◆ Work instructions
Copy out every line of the data where the word "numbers" is found.

◆ Stored data
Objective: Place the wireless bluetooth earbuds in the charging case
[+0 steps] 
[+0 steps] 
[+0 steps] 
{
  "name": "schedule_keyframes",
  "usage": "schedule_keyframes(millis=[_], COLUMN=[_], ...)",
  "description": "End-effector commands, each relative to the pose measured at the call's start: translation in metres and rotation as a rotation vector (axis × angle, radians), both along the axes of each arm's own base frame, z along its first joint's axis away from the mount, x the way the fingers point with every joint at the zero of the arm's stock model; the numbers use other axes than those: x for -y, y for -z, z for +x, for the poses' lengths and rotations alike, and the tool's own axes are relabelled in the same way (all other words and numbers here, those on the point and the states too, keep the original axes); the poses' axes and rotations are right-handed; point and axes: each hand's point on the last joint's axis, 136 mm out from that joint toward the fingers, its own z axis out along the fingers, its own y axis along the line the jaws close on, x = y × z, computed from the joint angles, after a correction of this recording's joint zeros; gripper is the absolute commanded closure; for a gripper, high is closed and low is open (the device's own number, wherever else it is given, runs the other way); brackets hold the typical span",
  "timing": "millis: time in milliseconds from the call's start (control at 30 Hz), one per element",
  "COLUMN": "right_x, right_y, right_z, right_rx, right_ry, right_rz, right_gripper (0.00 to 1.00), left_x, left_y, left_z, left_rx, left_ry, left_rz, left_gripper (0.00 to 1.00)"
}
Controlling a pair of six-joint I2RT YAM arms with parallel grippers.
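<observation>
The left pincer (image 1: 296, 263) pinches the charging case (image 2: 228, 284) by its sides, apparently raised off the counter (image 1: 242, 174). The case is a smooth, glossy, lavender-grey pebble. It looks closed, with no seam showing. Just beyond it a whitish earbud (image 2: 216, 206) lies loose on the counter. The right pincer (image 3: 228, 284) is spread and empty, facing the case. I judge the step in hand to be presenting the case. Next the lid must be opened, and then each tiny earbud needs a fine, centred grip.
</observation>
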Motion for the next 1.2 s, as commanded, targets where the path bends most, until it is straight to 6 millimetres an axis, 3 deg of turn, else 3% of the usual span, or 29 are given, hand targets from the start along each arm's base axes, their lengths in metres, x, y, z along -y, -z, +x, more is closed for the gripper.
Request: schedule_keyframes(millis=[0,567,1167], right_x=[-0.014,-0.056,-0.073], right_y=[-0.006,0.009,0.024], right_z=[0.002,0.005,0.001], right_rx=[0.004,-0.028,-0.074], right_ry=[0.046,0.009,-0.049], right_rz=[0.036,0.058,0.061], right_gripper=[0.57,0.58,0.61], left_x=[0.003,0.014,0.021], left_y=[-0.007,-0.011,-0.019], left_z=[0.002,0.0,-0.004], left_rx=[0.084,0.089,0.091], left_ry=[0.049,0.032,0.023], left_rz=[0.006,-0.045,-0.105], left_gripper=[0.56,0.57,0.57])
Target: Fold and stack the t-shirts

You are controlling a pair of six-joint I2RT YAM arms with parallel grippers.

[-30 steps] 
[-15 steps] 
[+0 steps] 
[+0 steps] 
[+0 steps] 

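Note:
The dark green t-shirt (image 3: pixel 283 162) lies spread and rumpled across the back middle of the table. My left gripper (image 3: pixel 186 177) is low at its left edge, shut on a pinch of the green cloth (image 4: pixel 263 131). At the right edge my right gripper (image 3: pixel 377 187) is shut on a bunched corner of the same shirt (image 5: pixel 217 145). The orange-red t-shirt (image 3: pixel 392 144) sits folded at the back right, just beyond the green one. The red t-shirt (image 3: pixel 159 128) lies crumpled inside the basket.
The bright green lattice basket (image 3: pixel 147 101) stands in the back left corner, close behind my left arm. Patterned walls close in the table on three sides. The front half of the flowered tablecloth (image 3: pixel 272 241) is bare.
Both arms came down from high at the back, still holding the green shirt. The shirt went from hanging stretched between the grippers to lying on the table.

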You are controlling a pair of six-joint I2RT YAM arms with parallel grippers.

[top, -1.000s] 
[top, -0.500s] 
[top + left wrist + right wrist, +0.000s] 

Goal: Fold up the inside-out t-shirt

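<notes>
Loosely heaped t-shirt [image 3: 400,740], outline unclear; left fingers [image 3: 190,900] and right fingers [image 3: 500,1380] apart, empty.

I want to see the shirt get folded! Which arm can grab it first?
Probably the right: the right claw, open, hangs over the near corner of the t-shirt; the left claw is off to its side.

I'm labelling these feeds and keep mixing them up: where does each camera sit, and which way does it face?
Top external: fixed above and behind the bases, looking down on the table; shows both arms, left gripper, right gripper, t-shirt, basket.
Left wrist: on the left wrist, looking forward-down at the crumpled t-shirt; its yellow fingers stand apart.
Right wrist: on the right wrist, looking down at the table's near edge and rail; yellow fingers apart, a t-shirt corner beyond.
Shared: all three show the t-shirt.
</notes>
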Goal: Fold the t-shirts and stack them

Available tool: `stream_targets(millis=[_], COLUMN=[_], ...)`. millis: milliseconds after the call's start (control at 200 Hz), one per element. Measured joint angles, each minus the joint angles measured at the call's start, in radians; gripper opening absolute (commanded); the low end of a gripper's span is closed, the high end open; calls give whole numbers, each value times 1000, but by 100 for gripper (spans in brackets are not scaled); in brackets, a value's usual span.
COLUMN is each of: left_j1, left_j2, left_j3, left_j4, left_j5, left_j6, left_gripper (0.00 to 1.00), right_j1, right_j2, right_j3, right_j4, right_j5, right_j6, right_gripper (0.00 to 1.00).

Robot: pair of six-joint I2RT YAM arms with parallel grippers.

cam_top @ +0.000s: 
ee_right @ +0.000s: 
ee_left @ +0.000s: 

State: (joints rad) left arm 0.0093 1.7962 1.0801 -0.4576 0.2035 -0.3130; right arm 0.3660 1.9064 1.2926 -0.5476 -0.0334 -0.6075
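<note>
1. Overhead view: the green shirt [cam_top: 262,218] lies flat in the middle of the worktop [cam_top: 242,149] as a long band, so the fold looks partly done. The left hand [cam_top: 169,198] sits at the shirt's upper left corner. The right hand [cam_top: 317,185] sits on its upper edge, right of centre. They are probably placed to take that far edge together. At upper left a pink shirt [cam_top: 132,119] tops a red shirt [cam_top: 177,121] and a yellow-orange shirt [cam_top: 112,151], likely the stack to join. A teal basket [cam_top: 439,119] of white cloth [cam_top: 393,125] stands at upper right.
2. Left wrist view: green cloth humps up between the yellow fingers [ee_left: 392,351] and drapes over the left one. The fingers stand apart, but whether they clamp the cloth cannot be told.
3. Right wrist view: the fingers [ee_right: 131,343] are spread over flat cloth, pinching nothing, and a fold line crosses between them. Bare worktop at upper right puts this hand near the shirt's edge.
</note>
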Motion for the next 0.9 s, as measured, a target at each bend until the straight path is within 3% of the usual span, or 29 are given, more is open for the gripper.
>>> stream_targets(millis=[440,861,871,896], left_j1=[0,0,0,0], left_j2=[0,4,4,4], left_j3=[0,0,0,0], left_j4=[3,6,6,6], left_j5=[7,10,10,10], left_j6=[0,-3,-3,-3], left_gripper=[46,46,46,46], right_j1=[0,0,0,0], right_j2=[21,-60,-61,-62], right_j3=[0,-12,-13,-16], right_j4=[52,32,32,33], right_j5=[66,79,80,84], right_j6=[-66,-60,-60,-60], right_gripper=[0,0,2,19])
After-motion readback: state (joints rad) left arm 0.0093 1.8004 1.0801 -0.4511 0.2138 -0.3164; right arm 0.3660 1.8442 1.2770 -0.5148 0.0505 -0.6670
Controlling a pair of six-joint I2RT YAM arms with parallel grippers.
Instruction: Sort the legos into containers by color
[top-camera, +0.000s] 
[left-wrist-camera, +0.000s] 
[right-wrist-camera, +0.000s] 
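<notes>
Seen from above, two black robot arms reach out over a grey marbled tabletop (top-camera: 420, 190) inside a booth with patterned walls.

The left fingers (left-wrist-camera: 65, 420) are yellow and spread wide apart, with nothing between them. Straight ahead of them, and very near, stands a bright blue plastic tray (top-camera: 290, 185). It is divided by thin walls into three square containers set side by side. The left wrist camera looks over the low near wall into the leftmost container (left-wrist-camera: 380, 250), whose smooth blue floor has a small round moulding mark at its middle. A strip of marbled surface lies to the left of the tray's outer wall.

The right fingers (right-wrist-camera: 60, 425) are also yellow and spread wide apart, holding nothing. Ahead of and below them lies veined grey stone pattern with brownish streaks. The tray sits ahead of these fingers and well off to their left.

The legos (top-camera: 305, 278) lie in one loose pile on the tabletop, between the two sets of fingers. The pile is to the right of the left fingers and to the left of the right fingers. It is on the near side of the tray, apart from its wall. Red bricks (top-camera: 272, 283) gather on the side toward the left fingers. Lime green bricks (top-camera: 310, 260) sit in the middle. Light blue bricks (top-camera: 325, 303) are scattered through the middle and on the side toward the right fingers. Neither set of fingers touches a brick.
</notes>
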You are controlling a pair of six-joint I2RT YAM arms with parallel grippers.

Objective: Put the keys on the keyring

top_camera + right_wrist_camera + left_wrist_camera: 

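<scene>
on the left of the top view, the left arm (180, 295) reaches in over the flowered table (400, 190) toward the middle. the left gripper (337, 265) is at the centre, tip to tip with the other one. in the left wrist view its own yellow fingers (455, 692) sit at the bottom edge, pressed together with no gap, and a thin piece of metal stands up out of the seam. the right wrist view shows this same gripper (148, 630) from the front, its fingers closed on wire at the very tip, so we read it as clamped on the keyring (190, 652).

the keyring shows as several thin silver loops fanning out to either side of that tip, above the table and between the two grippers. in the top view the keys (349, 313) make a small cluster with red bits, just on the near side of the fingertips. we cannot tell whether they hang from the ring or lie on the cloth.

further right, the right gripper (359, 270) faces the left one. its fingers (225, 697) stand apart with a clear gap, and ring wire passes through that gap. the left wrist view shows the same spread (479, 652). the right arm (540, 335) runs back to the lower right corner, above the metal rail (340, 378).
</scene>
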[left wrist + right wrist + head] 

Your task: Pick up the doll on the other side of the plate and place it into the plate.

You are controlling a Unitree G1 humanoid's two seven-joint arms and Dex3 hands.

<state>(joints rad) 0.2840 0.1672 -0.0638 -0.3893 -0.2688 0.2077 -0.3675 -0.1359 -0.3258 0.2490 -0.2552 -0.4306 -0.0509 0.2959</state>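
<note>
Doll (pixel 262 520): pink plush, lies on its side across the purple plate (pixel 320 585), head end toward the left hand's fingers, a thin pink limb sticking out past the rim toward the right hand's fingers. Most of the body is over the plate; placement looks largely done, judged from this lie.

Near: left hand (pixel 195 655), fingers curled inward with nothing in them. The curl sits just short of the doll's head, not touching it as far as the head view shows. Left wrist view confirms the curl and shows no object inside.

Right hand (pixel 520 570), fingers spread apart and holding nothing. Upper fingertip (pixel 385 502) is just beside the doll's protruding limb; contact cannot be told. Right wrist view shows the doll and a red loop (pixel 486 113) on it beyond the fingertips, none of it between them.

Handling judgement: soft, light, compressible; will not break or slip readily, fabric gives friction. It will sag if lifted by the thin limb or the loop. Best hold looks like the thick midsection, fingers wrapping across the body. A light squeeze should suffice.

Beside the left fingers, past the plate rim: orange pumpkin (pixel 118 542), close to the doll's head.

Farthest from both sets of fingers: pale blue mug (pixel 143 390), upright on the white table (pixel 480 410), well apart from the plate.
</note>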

◆ Solution to the problem
  "description": "End-effector commands, each relative to the pose measured at the call's start: translation in metres and rotation as a rotation vector (axis × angle, radians), both along the axes of each arm's own base frame, z along its first joint's axis away from the mount, x the way the fingers point with every joint at the zero of the arm's stock model; the numbers use other axes than those: x for -y, y for -z, z for +x, for the poses' lengths and rotations alike, and the tool's own axes are relabelled in the same way (all other words and numbers here, those on the point and the states too, keep the original axes); the poses' axes and rotations are right-handed; point and axes: each hand's point on the last joint's axis, 136 mm out from that joint toward the fingers, its own z axis out along the fingers, its own y axis along the line the jaws close on, x = y × z, computed from the joint angles, after a correction of this recording's joint zeros; gripper is the absolute commanded closure; for a gripper, high is closed and low is open (the device's own number, wherever else it is given, runs the other way); brackets hold the typical span",
Available tool: `stream_targets(millis=[_], COLUMN=[_], ...)`. millis: milliseconds after the call's start (control at 200 Hz), one per element. Measured joint angles, each minus the joint angles measured at the call's start, in radians; gripper opening absolute (commanded); the low end of a gripper's span is closed, the high end open; calls give whole numbers, each value times 1000, but by 100 for gripper (spans in brackets are not scaled); in brackets, a value's usual span.

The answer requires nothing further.